Installing for Development

# Clone the repository
git clone https://github.com/mriffle/pronoms.git
cd pronoms

# Install in development mode with dev dependencies
pip install -e .[dev]

Usage

Basic Example

import numpy as np
from pronoms.normalizers import MedianNormalizer

# Create sample data
data = np.random.rand(5, 100)  # 5 samples, 100 proteins/features

# Create normalizer and apply normalization
normalizer = MedianNormalizer()
normalized_data = normalizer.normalize(data)
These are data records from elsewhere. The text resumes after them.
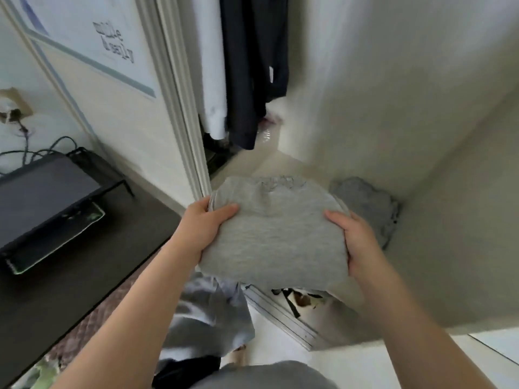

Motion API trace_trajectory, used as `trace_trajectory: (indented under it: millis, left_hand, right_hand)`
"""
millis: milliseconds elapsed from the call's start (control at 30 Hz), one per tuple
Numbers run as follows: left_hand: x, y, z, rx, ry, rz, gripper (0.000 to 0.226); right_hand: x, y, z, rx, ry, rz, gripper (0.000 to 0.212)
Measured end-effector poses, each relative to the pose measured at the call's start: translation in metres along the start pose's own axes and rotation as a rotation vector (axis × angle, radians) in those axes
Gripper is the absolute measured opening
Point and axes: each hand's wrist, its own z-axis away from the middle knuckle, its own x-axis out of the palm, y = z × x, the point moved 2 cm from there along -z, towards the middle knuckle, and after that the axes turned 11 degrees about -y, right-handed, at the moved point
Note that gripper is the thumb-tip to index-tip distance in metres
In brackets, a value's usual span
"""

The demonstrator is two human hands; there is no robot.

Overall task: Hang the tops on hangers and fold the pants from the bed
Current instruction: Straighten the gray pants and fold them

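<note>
I hold a folded light grey garment (pixel 273 234), probably pants, out in front of me at the open wardrobe. My left hand (pixel 209 226) grips its left edge, thumb on top. My right hand (pixel 355 242) grips its right edge, thumb on top as well. The bundle hovers just above the wardrobe's cream shelf (pixel 280 164). Another folded grey garment (pixel 368 206) lies on that shelf against the right wall, beyond my right hand. A white top (pixel 212 66) and a dark navy top (pixel 252 66) hang in the wardrobe above.
The wardrobe's door frame (pixel 179 108) stands to the left of the bundle. A dark desk (pixel 84 248) with a black monitor (pixel 42 197) and cables is at the left. Grey-blue clothing (pixel 207 310) lies heaped on the floor below my arms.
</note>
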Motion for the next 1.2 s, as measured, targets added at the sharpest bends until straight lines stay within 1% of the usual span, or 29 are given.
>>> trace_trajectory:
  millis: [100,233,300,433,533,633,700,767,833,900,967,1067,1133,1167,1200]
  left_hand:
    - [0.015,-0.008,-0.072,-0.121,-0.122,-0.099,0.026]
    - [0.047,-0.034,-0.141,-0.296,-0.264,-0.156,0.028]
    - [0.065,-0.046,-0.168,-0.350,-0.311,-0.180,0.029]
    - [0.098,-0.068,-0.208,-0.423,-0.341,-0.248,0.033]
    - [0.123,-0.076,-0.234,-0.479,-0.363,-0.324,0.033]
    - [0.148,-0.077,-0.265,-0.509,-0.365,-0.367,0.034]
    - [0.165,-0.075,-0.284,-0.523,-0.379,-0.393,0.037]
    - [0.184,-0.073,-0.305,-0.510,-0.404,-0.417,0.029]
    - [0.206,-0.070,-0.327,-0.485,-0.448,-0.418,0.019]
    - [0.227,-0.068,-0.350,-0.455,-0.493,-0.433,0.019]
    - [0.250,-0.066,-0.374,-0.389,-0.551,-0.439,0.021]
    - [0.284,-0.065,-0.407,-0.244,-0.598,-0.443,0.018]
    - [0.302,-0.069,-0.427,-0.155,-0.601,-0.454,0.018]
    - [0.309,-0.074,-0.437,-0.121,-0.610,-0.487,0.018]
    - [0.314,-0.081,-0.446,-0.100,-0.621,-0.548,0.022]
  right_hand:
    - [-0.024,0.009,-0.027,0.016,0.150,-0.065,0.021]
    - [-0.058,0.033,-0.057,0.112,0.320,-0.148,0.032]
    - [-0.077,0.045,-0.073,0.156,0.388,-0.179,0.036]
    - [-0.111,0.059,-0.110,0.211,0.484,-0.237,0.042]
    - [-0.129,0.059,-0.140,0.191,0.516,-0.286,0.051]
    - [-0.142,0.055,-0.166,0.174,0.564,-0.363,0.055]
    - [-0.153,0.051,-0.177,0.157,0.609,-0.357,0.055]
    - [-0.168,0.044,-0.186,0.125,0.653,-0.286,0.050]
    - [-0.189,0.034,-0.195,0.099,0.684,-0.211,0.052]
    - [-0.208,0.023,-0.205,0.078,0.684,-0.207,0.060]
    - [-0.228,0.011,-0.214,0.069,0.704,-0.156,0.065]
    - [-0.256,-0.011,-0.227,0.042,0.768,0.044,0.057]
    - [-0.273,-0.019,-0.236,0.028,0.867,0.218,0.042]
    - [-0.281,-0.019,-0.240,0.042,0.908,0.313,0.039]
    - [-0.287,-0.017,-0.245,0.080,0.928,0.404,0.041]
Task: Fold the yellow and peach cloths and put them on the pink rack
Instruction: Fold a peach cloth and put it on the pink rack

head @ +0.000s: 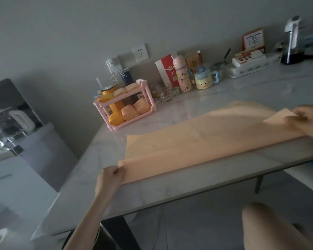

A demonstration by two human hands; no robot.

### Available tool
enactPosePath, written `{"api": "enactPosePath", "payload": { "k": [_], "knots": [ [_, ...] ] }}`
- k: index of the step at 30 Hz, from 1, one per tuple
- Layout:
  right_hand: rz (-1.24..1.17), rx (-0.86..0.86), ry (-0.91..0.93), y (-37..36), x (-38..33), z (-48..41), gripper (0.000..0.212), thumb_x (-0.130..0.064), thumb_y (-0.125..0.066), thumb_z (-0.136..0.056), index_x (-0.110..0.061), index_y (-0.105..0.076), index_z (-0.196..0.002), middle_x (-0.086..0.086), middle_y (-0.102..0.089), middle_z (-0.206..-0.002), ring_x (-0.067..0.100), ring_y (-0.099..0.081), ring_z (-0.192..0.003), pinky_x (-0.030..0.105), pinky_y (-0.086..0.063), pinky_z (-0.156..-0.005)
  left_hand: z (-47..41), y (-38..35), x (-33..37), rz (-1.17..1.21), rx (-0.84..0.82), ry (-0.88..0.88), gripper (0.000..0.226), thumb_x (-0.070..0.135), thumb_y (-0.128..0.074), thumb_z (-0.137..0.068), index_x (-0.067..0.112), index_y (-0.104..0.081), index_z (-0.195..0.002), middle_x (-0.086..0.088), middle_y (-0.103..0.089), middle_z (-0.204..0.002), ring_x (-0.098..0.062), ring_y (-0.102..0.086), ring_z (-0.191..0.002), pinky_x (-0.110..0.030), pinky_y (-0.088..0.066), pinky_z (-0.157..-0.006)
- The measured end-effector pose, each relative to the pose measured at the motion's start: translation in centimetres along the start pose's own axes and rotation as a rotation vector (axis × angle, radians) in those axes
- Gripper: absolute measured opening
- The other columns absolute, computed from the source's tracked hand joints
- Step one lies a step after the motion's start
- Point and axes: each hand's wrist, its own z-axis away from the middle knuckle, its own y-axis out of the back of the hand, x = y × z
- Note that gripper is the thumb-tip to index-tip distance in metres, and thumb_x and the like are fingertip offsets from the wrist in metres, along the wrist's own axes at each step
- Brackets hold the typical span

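- Your left hand [112, 175] is closest, down at the near left of the table [152, 192]. The fingers are curled in tight and pinch the near left corner of the peach cloth [206, 139].
- That cloth lies flat on the tabletop, pulled out long between your two hands.
- Your right hand [309, 121] is at the far right end, with thumb and fingers clamped on the cloth's other end. One corner is flipped up there.
- Further back on the left is the pink rack [150, 100], well apart from the spread cloth. Folded yellow cloths [117, 118] and folded peach cloths [129, 113] sit on its shelves.
- A pink bottle [182, 76] and a cartoon mug [203, 81] stand back by the wall.
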Motion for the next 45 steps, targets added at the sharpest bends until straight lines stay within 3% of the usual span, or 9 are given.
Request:
{"api": "enactPosePath", "payload": {
  "k": [3, 10, 14, 17, 23, 27, 39, 42, 45],
  "knots": [
    [-0.101, -0.062, 0.015, 2.7, -6.0, 4.1, 0.024, -0.025, -0.063, -0.083, -0.016, -0.05, -0.064, 0.012, -0.056, -0.062, 0.037, -0.055, -0.064, 0.043, -0.046, -0.063, 0.4, -0.5, 0.3, -0.078, 0.141, -0.02, 0.047, 0.024, -0.047, -0.094, 0.014, -0.033, -0.051, -0.001, -0.035, -0.048, -0.017, -0.034, -0.045, -0.028, -0.019, -0.046],
    [0.081, -0.032, 0.001, 4.7, -9.0, 6.2, 0.021, -0.021, -0.059, -0.087, -0.002, -0.059, -0.094, 0.026, -0.062, -0.088, 0.04, -0.059, -0.08, 0.036, -0.04, -0.063, 0.5, -1.7, 1.0, -0.183, 0.238, 0.006, 0.031, 0.03, -0.047, -0.093, 0.007, -0.056, -0.074, 0.001, -0.043, -0.059, -0.016, -0.037, -0.052, -0.029, -0.028, -0.053],
    [0.278, 0.123, 0.043, 5.3, -9.9, 6.6, 0.023, -0.003, -0.068, -0.075, 0.01, -0.058, -0.091, 0.034, -0.056, -0.087, 0.047, -0.055, -0.082, 0.046, -0.044, -0.067, 0.8, -1.0, 1.2, -0.353, 0.288, -0.049, 0.025, 0.025, -0.059, -0.088, 0.004, -0.057, -0.1, -0.014, -0.059, -0.089, -0.031, -0.051, -0.083, -0.035, -0.037, -0.064],
    [0.232, 0.148, 0.261, 5.0, -14.1, 8.3, 0.02, 0.01, -0.068, -0.063, 0.007, -0.062, -0.082, 0.029, -0.058, -0.079, 0.045, -0.058, -0.072, 0.047, -0.047, -0.064, 0.8, -1.6, 2.7, -0.346, 0.354, -0.315, 0.024, 0.014, -0.06, -0.087, 0.001, -0.062, -0.107, -0.019, -0.062, -0.109, -0.038, -0.053, -0.101, -0.046, -0.043, -0.08],
    [-0.007, -0.399, 0.787, 0.6, -25.6, 15.0, 0.043, -0.024, -0.033, -0.096, -0.004, -0.049, -0.131, 0.016, -0.043, -0.141, 0.03, -0.038, -0.131, 0.038, -0.024, -0.109, 2.7, -6.5, 10.0, -0.076, -0.132, -0.631, 0.057, 0.039, -0.022, -0.089, 0.013, -0.046, -0.134, -0.003, -0.042, -0.143, -0.018, -0.027, -0.138, -0.022, -0.012, -0.11],
    [0.093, -0.648, 0.71, -1.4, -25.9, 15.8, 0.061, -0.043, -0.028, -0.098, -0.015, -0.012, -0.149, 0.005, -0.01, -0.157, 0.018, -0.008, -0.144, 0.033, -0.004, -0.116, 2.3, -8.2, 8.8, -0.311, -0.397, -0.567, 0.089, 0.076, 0.011, -0.075, 0.027, -0.01, -0.147, 0.021, -0.002, -0.149, -0.005, 0.0, -0.142, -0.028, 0.002, -0.115],
    [0.234, -0.689, 0.545, 2.5, -19.3, 11.7, 0.077, -0.062, -0.021, -0.092, -0.014, -0.004, -0.15, -0.001, 0.004, -0.158, 0.012, 0.005, -0.144, 0.027, 0.002, -0.115, 1.4, -5.2, 4.7, -0.407, -0.38, -0.408, 0.058, 0.05, -0.012, -0.096, 0.024, -0.003, -0.148, 0.006, 0.004, -0.156, -0.008, 0.004, -0.143, -0.026, 0.004, -0.115],
    [0.219, -0.708, 0.453, 3.4, -16.0, 10.0, 0.077, -0.064, -0.023, -0.091, -0.016, -0.012, -0.15, -0.004, -0.005, -0.157, 0.013, -0.001, -0.144, 0.028, 0.0, -0.115, 1.2, -4.0, 3.7, -0.381, -0.385, -0.379, 0.085, 0.072, -0.002, -0.078, 0.023, -0.01, -0.147, 0.008, -0.004, -0.156, -0.007, -0.002, -0.143, -0.025, 0.0, -0.114],
    [0.234, -0.627, 0.412, 4.4, -13.2, 8.4, 0.083, -0.075, -0.018, -0.084, -0.021, -0.027, -0.146, -0.002, -0.022, -0.154, 0.018, -0.015, -0.142, 0.033, -0.008, -0.115, 1.1, -2.8, 3.0, -0.315, -0.356, -0.322, 0.061, 0.055, -0.017, -0.094, 0.023, -0.018, -0.146, 0.007, -0.011, -0.155, -0.01, -0.009, -0.143, -0.026, -0.004, -0.114]
  ]
}}
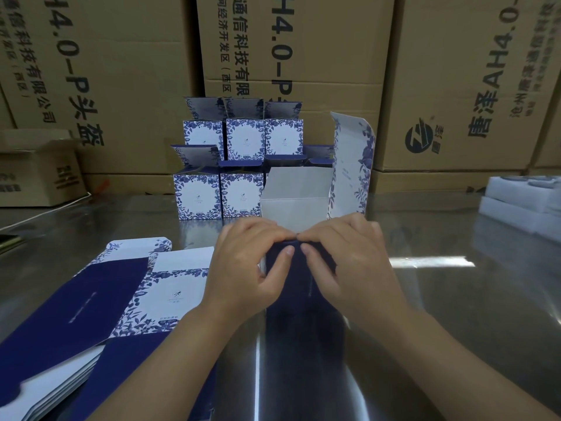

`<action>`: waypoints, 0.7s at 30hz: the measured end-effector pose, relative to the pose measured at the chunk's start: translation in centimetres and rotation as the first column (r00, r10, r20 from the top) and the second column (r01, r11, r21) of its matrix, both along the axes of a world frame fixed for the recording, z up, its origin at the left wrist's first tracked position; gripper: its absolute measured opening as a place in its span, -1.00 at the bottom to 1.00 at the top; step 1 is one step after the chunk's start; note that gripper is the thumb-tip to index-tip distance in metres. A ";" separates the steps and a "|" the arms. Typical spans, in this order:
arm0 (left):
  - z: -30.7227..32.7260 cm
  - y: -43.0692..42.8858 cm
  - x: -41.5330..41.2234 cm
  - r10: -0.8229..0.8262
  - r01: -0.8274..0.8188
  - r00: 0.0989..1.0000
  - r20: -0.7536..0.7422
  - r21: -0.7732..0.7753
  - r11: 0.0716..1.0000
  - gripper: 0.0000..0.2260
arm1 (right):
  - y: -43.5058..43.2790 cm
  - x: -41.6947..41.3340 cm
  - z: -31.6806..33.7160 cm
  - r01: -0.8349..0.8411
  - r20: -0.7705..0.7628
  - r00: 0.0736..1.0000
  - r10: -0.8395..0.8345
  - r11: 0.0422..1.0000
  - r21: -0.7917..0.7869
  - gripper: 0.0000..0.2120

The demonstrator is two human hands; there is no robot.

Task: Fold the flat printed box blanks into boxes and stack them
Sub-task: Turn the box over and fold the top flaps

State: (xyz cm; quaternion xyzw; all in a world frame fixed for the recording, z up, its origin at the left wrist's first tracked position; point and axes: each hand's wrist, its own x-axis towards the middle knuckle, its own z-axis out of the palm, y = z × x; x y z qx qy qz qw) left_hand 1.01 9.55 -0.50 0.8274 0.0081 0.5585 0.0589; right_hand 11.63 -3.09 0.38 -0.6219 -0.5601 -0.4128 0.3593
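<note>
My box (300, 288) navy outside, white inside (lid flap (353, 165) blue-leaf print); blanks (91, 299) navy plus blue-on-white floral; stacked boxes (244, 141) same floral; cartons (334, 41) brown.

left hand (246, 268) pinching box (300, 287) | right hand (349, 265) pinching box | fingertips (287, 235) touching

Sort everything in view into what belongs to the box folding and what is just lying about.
Job: half-folded box, gripped by left hand and right hand; pile of flat blanks; stacked folded boxes.
Lying about: brown shipping cartons; white foam trays; small open carton at left.
</note>
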 end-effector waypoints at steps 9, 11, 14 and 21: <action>-0.4 -0.3 0.4 0.003 -0.002 0.999 0.044 -0.015 1.000 -0.81 | 0.1 0.4 -0.1 -0.021 -0.062 0.998 0.021 1.000 -0.002 -0.89; -0.4 -0.4 0.5 0.006 -0.005 0.999 0.041 -0.028 1.000 -0.80 | 0.1 0.4 -0.1 -0.007 -0.072 0.997 0.006 1.000 -0.014 -0.87; -0.3 -0.5 0.5 0.005 -0.003 0.999 0.042 -0.040 0.999 -0.79 | 0.0 0.3 -0.1 -0.015 -0.083 0.996 0.014 1.000 -0.015 -0.86; -0.2 -0.9 0.4 0.009 -0.008 0.999 0.036 -0.029 1.000 -0.80 | 0.0 0.5 -0.1 -0.036 -0.051 0.998 0.037 0.999 0.022 -0.85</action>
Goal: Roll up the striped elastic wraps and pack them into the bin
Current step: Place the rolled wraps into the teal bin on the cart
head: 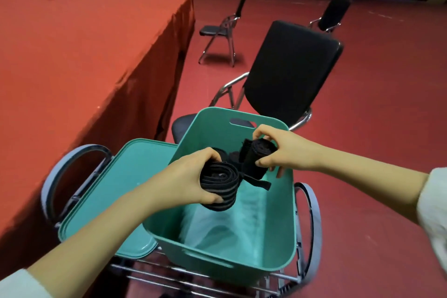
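Note:
A teal plastic bin [275, 244] stands on a wire cart in front of me. My left hand [191, 179] grips a rolled black wrap with grey stripes [219, 186] over the bin's left side; a loose tail end of it sticks out to the right. My right hand [283, 150] holds a second rolled black wrap [257, 157] upright above the far part of the bin. More dark wraps [229, 155] lie at the bin's far end, partly hidden by my hands.
The bin's teal lid [116, 191] lies beside it on the left of the wire cart [312, 225]. A red-draped table [84, 55] fills the left. A black folding chair [287, 75] stands just behind the bin, with two more chairs farther back on the red floor.

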Action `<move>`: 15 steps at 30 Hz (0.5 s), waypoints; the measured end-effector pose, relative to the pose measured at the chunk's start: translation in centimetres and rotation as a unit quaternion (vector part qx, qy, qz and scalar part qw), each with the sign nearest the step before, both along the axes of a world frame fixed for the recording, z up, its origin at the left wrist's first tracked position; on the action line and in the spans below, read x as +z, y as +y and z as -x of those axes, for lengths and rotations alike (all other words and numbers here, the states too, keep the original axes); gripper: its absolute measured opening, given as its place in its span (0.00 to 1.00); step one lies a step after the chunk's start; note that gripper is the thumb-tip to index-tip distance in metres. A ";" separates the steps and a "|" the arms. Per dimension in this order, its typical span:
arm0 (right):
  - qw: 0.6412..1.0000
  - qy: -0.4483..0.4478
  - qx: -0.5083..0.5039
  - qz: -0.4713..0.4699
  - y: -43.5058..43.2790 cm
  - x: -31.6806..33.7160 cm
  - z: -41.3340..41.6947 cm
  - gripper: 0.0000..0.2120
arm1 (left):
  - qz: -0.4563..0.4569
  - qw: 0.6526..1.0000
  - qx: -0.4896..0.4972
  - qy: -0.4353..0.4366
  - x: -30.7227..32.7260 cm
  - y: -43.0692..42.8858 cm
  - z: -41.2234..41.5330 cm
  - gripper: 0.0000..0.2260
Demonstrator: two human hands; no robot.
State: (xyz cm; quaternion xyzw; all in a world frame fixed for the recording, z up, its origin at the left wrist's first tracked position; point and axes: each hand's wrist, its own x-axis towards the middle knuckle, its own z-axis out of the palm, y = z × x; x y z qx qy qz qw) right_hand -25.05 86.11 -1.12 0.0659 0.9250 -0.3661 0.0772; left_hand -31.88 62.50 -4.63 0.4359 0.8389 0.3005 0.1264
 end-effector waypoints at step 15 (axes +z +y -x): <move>0.954 -0.205 -0.037 -0.217 0.5 -4.0 6.5 0.18 | 0.027 0.997 -0.040 -0.066 -1.4 -0.3 1.1 0.25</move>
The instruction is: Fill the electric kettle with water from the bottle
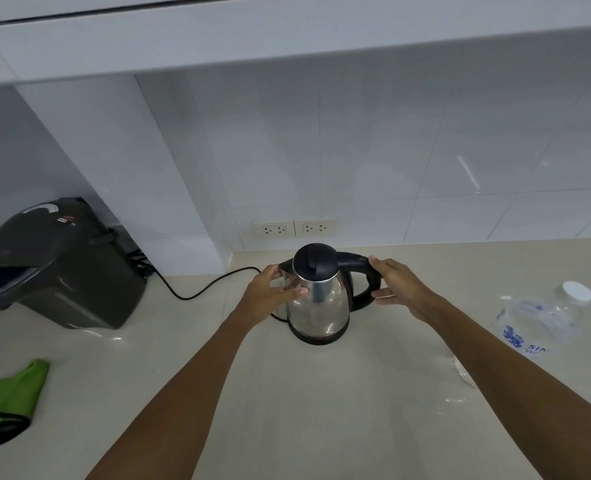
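Observation:
A steel electric kettle (321, 299) with a black lid and black handle stands on its base in the middle of the beige counter, lid down. My left hand (269, 294) rests against its spout side, fingers curved on the steel body. My right hand (396, 289) wraps loosely around the black handle, thumb on top and fingers under. A clear plastic water bottle (536, 320) with a white cap and blue print lies tilted at the right, apart from both hands.
A dark hot-water dispenser (55, 265) stands at the left with a black cord (197, 291) trailing toward the kettle. A green cloth (10, 400) lies at the front left. Two wall sockets (294, 228) sit behind the kettle. Cabinets overhang above.

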Available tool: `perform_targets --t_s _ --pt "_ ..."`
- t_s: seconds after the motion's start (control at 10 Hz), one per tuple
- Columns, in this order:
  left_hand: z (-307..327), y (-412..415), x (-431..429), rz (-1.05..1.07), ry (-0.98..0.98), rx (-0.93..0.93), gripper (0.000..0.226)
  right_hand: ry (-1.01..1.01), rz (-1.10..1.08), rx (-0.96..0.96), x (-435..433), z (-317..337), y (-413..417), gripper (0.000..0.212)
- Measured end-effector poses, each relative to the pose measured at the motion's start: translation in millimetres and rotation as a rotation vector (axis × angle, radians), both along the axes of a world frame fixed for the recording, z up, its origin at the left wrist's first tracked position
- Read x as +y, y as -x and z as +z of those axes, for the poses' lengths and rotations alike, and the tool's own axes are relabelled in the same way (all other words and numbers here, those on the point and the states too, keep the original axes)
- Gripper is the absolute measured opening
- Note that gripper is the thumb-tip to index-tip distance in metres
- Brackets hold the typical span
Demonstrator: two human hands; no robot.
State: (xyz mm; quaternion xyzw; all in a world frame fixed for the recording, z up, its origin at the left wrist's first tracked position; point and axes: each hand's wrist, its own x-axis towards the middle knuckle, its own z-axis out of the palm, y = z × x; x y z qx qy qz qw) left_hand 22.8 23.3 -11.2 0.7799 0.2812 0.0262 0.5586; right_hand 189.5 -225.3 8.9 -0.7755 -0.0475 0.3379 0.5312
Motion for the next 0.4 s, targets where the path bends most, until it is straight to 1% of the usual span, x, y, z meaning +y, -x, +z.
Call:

# Visualize the effect of normalization
normalizer.plot_comparison(data, normalized_data)

Available Normalizers

  • DirectLFQNormalizer: Performs protein quantification directly from peptide/ion intensity data using the DirectLFQ algorithm. Ammar C, Schessner JP, Willems S, Michaelis AC, Mann M. Accurate Label-Free Quantification by directLFQ to Compare Unlimited Numbers of Proteomes. Mol Cell Proteomics. 2023 Jul;22(7):100581. doi:10.1016/j.mcpro.2023.100581. PMID: 37225017
  • L1Normalizer: Scales samples to have a unit L1 norm (sum of absolute values).
  • MADNormalizer: Median Absolute Deviation Normalization. Robustly scales samples by subtracting the median and dividing by the Median Absolute Deviation (MAD). Pass scale_to_sigma=True to multiply MAD by 1.4826 so the output is a robust z-score (matches R's mad()).
  • MedianNormalizer: Scales each sample (row) by its median, then rescales by the mean of medians to preserve overall scale.
  • MedianPolishNormalizer: Tukey's Median Polish. Decomposes data (often log-transformed) into overall, row, column, and residual effects by iterative median removal.
  • QuantileNormalizer: Normalizes samples to have the same distribution using quantile mapping.
  • RankNormalizer: Transforms each sample's values to their ranks (1 to N), with tied values receiving the median rank. Optionally normalizes ranks by dividing by N for cross-dataset comparability.
  • SPLMNormalizer: Stable Protein Log-Mean Normalization. Uses stably expressed proteins (lowest linear-space CV, std/mean) to derive scaling factors for normalization in log-space, then transforms back.
  • VSNNormalizer: Variance Stabilizing Normalization (via R's vsn package). Stabilizes variance across the intensity range. Huber W, von Heydebreck A, Sültmann H, Poustka A, Vingron M. Variance stabilization applied to microarray data calibration and to the quantification of differential expression. Bioinformatics. 2002;18 Suppl 1:S96–104. doi:10.1093/bioinformatics/18.suppl_1.s96. PMID: 12169536

Data Format

All normalizers expect data in the format of a 2D numpy array or pandas DataFrame with shape (n_samples, n_features) where:

  • Each row represents a sample
  • Each column represents a protein/feature

This follows the standard convention used in scikit-learn and other Python data science libraries.

R Integration

For normalizers that use R (VSN), ensure R is properly installed and accessible. The library uses rpy2 to interface with R.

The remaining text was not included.